My last blog post addressed how people from a hundred years ago would view the passage of time differently and that’s just one of the numerous ways that our ancestors differ from us. I don’t believe there is any one thing in terms of the details that singles out why historical fiction appeals to people. Certainly it’s not the little things like time or clothes or what people ate or the weapons they used. Even though each history buff has a specific interest or period that draws their attention what makes a genre appealing to particular people is always something transcendent from the details. I believe there is something fundamentally different in historical fiction from all contemporary fiction and that is the presence of clearly defined roles and expectations. Whether or not we are talking about a heroine who breaks the rules the comfort lies in the rules itself.
Much as I think that overriding appeal of the fantasy genre is the ability to have very clearly defined good and evil, something unbelievable in contemporary stories, historical fiction allows men to be men and women to be women. Before everyone screams at me and throws cupcakes (or is that cream pie?) let me elucidate a little further.
As a man working in an office four days a week the idea of walking down Allen Street with a Colt .45 Peacemaker in my holster and a clear purpose in my mind, to arrest the bad guy or shoot him if necessary, is a form of freedom from restraint. In my historical world I can dust up a guy with my bare knuckles over a matter of honor and not be considered a macho asshole with too much testosterone. For a woman, though she might be inclined to grab up a saber on occasion, I believe it is often equally liberating to be free from worrying that if she appears beautifully dressed in satins and velvets, with her hair done up in a delicate net ornamented with pearls that she is not being frivolous or submitting to sexism. After all it is 1600 what else would she be wearing? I simplify, of course, but I think you get the point.
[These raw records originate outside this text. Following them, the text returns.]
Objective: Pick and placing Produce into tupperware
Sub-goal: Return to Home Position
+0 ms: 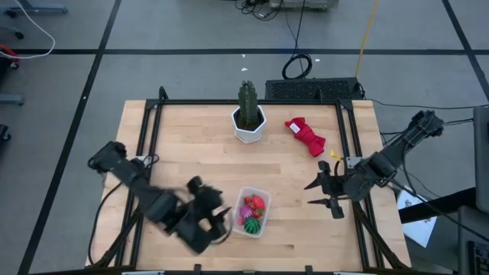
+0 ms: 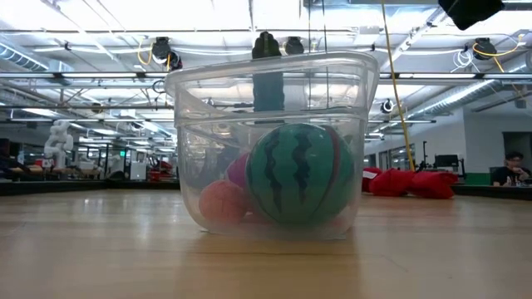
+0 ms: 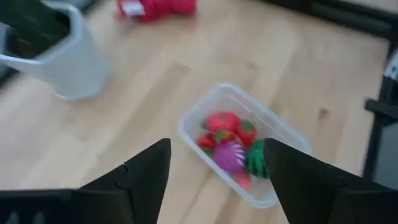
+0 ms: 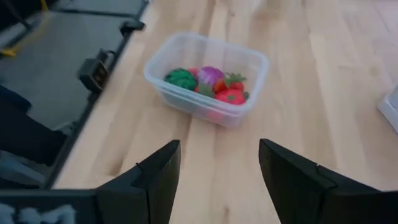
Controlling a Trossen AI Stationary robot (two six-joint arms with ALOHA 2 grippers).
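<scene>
The clear tupperware (image 1: pixel 252 212) stands on the wooden table near its front edge. It holds the produce: a green striped ball (image 2: pixel 299 174), a red piece (image 3: pixel 224 121), a purple spiky piece (image 3: pixel 229 155) and small red and pink bits. My left gripper (image 1: pixel 219 221) hovers just left of the tupperware, blurred; in the left wrist view it (image 3: pixel 217 149) is open with nothing between its fingers. My right gripper (image 1: pixel 313 194) hangs open to the right of the tupperware and above the table; the right wrist view shows it (image 4: pixel 219 146) holding nothing.
A tall green cactus in a white hexagonal pot (image 1: pixel 248 118) stands at the far middle of the table. A red cloth bundle (image 1: pixel 306 136) lies at the far right. Black frame rails (image 1: pixel 149 130) run along the table's sides. Bare wood lies between the tupperware and the pot.
</scene>
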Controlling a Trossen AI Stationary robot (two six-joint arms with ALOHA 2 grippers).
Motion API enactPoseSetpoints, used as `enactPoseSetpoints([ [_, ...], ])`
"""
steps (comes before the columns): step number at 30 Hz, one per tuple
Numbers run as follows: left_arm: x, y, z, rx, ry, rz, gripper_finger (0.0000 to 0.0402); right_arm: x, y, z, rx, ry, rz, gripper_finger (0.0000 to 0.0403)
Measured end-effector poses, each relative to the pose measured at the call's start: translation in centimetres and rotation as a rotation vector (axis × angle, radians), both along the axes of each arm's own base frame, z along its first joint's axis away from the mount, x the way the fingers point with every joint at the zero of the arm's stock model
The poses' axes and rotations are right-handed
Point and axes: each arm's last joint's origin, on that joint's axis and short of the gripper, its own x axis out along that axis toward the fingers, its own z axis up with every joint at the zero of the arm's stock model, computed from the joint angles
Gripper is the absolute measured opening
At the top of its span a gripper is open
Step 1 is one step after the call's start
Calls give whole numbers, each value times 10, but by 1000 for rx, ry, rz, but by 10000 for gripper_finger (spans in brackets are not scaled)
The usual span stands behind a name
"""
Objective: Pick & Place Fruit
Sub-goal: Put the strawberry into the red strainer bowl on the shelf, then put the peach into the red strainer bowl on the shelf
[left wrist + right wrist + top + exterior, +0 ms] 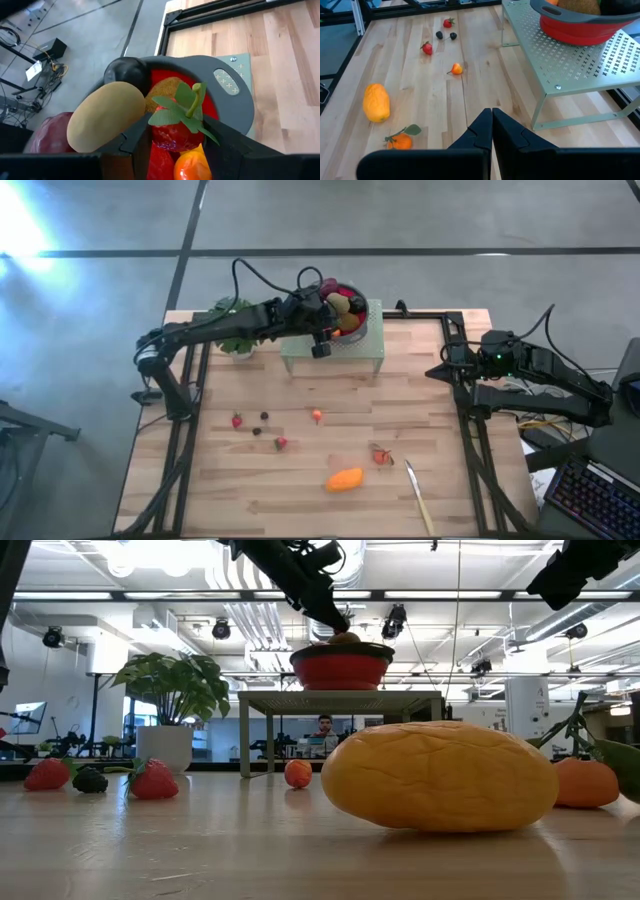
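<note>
A red bowl with a grey rim (235,100) stands on a pale green perforated stand (335,360) at the table's far side. It holds several fruit: a tan oval (107,122), a dark one (125,72), a brown one (165,92). My left gripper (177,135) is over the bowl, shut on a red strawberry with green leaves (172,132). More fruit lies on the table: an orange oval (345,479), strawberries (237,420) (281,443), dark berries (264,417), a small orange piece (317,416) and a leafed tangerine (381,456). My right gripper (491,120) waits shut at the table's right edge. My left gripper pinches the strawberry's two sides (156,134) between its fingers (135,142), just under the leafy top. The fingers slant down into the bowl from the table's left. The leaves and stem stick out beyond the fingers. Whether the strawberry rests on the fruit beneath cannot be told.
A leafy potted plant (235,330) stands left of the stand, under my left arm. A slim pale utensil (420,495) lies near the front right. Black frame rails run along the table's left and right edges. Open wood lies between the stand and the loose fruit.
</note>
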Motion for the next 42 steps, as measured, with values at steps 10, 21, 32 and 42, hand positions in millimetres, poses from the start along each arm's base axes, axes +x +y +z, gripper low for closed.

Historical fiction makes dipping into the mores and culture of past ages sexy and safe. I really wouldn’t want to be walking around in the French Revolution, particularly if I was a nobleman, nor would I want to be a woman dressed so tightly in a corset that I need smelling salts to revive me every time I had to breathe, but to have the freedom to imagine myself there through the writing or reading of historical fiction is a form of wondrous time travel that is, literally, timeless.
Returning to men and women – we can remake history in our own likeness when we are the authors. The heroine can pick up her skirts, trim them short with her dagger, and then take up saber to fight for her cause. We can make sure that the good guys really are good and that the cause was just. Or we can be gritty and endure the past and all its injustice and social inequality knowing that once we close the book we have returned to our own time, our own culture. How many women with two jobs, two kids, and a mortgage enjoy the adventures of a Joan of Arc, Queen Elizabeth, or an Ancient Egyptian Queen? How many men with a cubicle existence embrace the single-minded duty of Richard Sharpe as he leads his small doughty band of men in the war against Napoleon?
Life might be rough, or dirty, but it’s clear and uncomplicated compared to our daily lives – and we get to play with swords.